Не то чтоб нечего сказать,
Не то чтоб правда не по чину,
А просто горько сознавать,
Что я и сам тех бед причина…
Теперь понимаю: строки эти родились тогда в предчувствии близких перестроечных бед. В родном селе – в том числе. Где растащат по дворам – на дальнейшее гниение – технику, раздербанят по бревнышку скотные дворы, уничтожат молочное и мясное поголовье. Пропьют все, что было не пропито в «застойные годы». И опомнится, и затоскует спохмела и с горя русский мужик (как жить теперь?!), из которого – на американский лад – тщетно пытались сделать капиталистического фермера. Тихо затоскует. И долго вызревать в нем «пугачевщине», вдруг озарившей мои поэтические раздумья еще в начале 80-х…
Какое-то время идем рядом. Валентина в осеннем плотном пальтеце, мягких войлочных сапогах, но в летнем еще цветном платке, интересуется городской житухой, много ли в городе платят, как там братья мои, их жены, ребятишки. Все ли живы-здоровы. Отвечаю сухо, с долей неуверенности, скептицизма, но так, чтоб удовлетворить любопытство женщины и исключить лишние вопросы. Потом она сворачивает в недлинный переулок с пожухлой крапивой и сморенной инеями лебедой, говорит, что надо зайти в магазин, оборачивается и негромко, с печалинкой в голосе, произносит:
– А отец-то ваш… плох. Ой, плох, Коля, совсем плох…
И сам догадываюсь: невеселые дела у бати, коль родственники забили тревогу и отправили меня в Окунёво наше – присмотреть за отцом, помочь, чем можно, матери. Поезжай! Мол, все братья, сестры, племянники работают на производстве, а ты один у нас в Тюмени не у дел, только за столом сидишь да чего-то там в тетрадке чиркаешь, самый дельный для пригляда за больным. Да я и сам ощущаю, что большинство моей родни, практичной и деловой, хоть я давно член Союза писателей СССР, держит меня за городского юродивого. Пишет, мол, а дача кармацкая, куда родня как- то наведалась ко мне, в бурьяне и крапиве, заборы кривые, земля полупустует…

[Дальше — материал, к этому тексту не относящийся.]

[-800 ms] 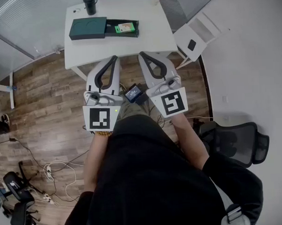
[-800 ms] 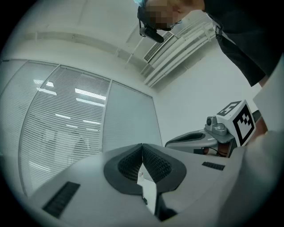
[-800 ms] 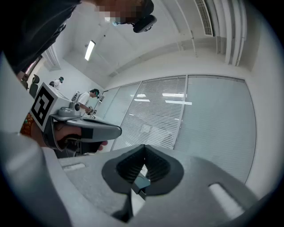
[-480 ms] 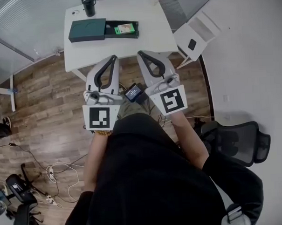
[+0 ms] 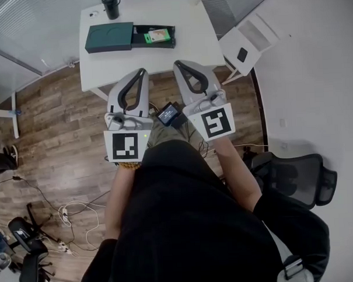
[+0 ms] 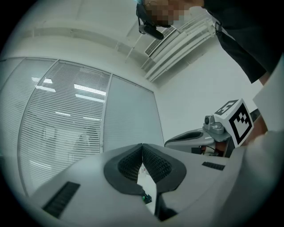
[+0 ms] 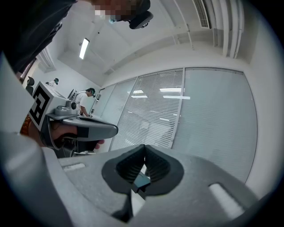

Отца застаю в бедственном положении. Он на полу большой комнаты нашего пятистенника, на домотканых половиках и раскинутом на них матрасе. Укрыт ватным, комковатым от ветхости, одеялом. Мать растеряна. И, кажется, до конца не понимает серьезности положения с отцовой болезнью. Мало ли бывало: полежит, оклемается, встанет и – опять на свое озеро сети на карася ставить…
В окна глядит тяжелый осенний мрак. Мрачна также и холодна круглая печка-голландка. Возле неё в лучшие времена, натопленной под вечер, жаркой, читал матери вслух «Дети подземелья» Короленко или «Белую березу» Бубеннова, прибавив огонек в семилинейной керосиновой лампе. Отец тогда был на работе в МТМ иль на охоте. Приходил всегда поздно, когда над крышей дома уже блестел серпик месяца. В окна порывами стучался студеный ветер. А мама с простецким вниманием слушала мое чтение, с искренними переживаниями и вздохами следя за событиями в книжке, в то же время ловко перебирая вязальные спицы, заканчивая для меня вторую теплую рукавичку. Прежние я изодрал о лыжные палки да клюшки, гоняя с «ордой» мячик на озерном льду….
Хороши были эти вечера. Но все лучшее – в прошлом.
И мать нынче не в лучшем виде. Хлопочет, нога за ногу запинается. А надо. Корова еще на дворе – в хозяйстве. Куры кой-какие. В город родители – не едут, сколько не уговаривали. Отец жестко отрезал: доживу возле карасьего озера Долгого и лодки, с Тарзаном в конуре, с котом Васькой на полатях…
И вот – ни верного пса Тарзана – отравили местные негодяи, ни рыжего да ласкового котофея Васьки – умер от старости. Скворцы и ласточки улетели на юг. Считай, никого из заветной и верной дворовой животины, кроме коровы да кур, не осталось к этой осени у человека, весь свой век прожившего на деревенской природе.